BlackBerry takes Monday afternoon off
Second outage in a year
Magic Quadrant for Enterprise Backup/Recovery
BlackBerry users got some time yesterday to smell the flowers and talk to their families and friends - the company's email servers went down just after 3pm Eastern Standard Time.
Full service was not restored until about 11pm, although there was intermittent uptime. Users could not check emails or browse the web. It is likely the outage will have caused a backlog of emails which will take a while to clear.
The outage is the second in less than a year, which won't impress some corporate clients.
The service last went down in April across Canada and the US. That outage was caused by an upgrade to its caching system and the failure of its backup systems.
The worry for BlackBerry is that customers will switch to rival services, especially as there are now several ways to get emails onto a handheld device.
Research in Motion, the company behind the device, sent us the following statement: "BlackBerry data services in the Americas experienced intermittent delays on late Monday afternoon (beginning approximately 3:30 pm eastern). Data service levels were restored in the early evening at approximately 6:30 pm eastern. Voice and SMS services operated normally during this time.
"No messages were lost and message queues began to be cleared after normal service levels were restored. RIM continues to focus on providing industry-leading reliability in its products and services and apologizes to customers for any inconvenience." ®
COMMENTS
Down with mobile e-mail
Why do companies insist on equipping their employees with a mobile e-mail device.

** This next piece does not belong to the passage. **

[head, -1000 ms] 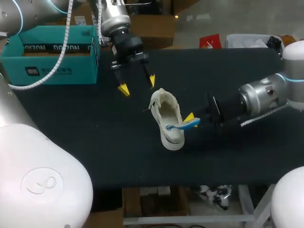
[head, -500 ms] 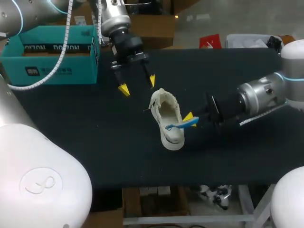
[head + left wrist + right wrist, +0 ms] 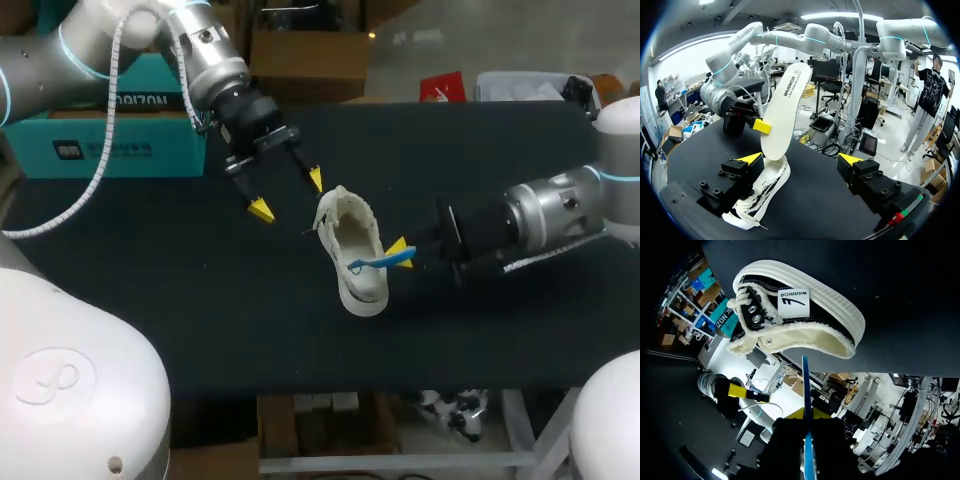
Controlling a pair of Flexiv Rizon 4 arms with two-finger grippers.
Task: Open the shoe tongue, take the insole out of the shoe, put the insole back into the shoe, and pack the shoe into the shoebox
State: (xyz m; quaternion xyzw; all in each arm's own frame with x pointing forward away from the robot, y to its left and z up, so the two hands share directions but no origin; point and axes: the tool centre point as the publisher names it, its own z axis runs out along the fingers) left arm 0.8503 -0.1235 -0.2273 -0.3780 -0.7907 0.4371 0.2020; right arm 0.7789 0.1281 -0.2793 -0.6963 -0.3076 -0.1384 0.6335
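Insole (image 3: 383,264), pinched in the right claw (image 3: 400,252), is tilted up with one end at the opening of the shoe (image 3: 362,292), mid-way across the table (image 3: 200,290); the shoe's long axis runs crosswise to this claw. Left claw (image 3: 288,194), wide and empty, hovers just beyond the shoe's far end

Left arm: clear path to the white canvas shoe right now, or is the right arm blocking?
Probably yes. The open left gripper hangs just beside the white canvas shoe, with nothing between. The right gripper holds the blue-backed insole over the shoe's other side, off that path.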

Surely time away from a desk should be treated as a rest for the eyes, why squint at a small screen?
I'd do a job where I had to carry a company mobile but one sniff of having to use a Winmobile or Crackberry to read and respond to e-mail and it'd be bye bye.

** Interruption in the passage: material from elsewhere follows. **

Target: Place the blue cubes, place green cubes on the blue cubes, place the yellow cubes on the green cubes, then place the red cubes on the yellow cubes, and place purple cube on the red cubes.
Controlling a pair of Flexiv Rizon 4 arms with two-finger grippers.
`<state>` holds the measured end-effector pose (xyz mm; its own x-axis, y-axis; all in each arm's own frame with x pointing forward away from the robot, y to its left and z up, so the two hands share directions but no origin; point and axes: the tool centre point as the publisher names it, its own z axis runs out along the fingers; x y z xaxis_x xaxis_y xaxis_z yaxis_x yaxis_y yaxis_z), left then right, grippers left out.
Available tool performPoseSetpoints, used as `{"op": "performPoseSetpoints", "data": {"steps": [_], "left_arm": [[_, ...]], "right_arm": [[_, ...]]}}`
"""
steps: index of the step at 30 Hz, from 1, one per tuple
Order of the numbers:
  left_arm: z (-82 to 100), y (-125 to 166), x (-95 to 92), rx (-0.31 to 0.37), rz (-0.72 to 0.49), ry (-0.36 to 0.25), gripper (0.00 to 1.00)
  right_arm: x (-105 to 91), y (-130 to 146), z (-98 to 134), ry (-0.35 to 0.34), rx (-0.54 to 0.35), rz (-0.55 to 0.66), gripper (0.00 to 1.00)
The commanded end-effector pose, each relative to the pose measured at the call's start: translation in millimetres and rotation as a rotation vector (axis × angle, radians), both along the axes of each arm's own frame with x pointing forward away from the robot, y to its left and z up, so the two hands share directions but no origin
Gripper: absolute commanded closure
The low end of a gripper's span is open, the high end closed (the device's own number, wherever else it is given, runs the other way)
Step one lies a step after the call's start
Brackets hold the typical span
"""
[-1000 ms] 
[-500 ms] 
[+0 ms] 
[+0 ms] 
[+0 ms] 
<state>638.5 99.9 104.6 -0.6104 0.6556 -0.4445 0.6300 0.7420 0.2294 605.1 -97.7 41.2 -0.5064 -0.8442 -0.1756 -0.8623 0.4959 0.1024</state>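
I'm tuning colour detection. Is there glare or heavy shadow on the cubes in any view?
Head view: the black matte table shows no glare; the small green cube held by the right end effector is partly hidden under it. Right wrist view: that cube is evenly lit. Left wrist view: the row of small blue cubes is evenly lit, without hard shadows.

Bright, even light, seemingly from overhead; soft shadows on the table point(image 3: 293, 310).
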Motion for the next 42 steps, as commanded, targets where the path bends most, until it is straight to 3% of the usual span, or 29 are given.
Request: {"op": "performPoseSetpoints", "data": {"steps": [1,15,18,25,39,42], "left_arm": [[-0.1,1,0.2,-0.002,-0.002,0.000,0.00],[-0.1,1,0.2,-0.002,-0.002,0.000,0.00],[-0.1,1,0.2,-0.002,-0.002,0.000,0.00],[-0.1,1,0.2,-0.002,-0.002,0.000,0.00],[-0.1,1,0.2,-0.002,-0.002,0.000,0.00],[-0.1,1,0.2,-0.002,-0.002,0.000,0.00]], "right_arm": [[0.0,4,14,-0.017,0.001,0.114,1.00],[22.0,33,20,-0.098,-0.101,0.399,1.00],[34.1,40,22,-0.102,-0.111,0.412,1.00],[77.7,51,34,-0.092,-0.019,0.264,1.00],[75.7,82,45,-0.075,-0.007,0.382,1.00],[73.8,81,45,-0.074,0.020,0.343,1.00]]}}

Am trying to let the mail mound up on my exchange account at work so eventually it'll bouncing mail and I can then say, why dont you come speak to me instead?'
Why outsource your mobile email?
Who in their right mind outsources something as crucial as their mobile email servers? I still can't understand why every smackberry in the world has to run off RIM's NOC?
Surely the Exchange route of simply connecting with your own email server (under your company's control and responsibility) is the best model?
I hate my crackberry, especially when shit like this happens.
/bfg
re: @Clemens Wachter
"Rule of three?? Anyway, you have an arbitary figure of 0.001% = 20 hrs. Ignoring the fact you used 0,001 and therfore 1 and also 99,999% where did you get a period of 20hrs?"
20hrs... "So they had 12hrs downtime in April 2007 and 8hrs yesterday. 20hrs in 11 months.", or was that too difficult to read?
in some countries , is used as the decimal point, or was that too difficult to guess?
you have difficulty with english, deductive reasoning and simple arithmetic, i know... you work for virgin media broadband technical support, aicmfp!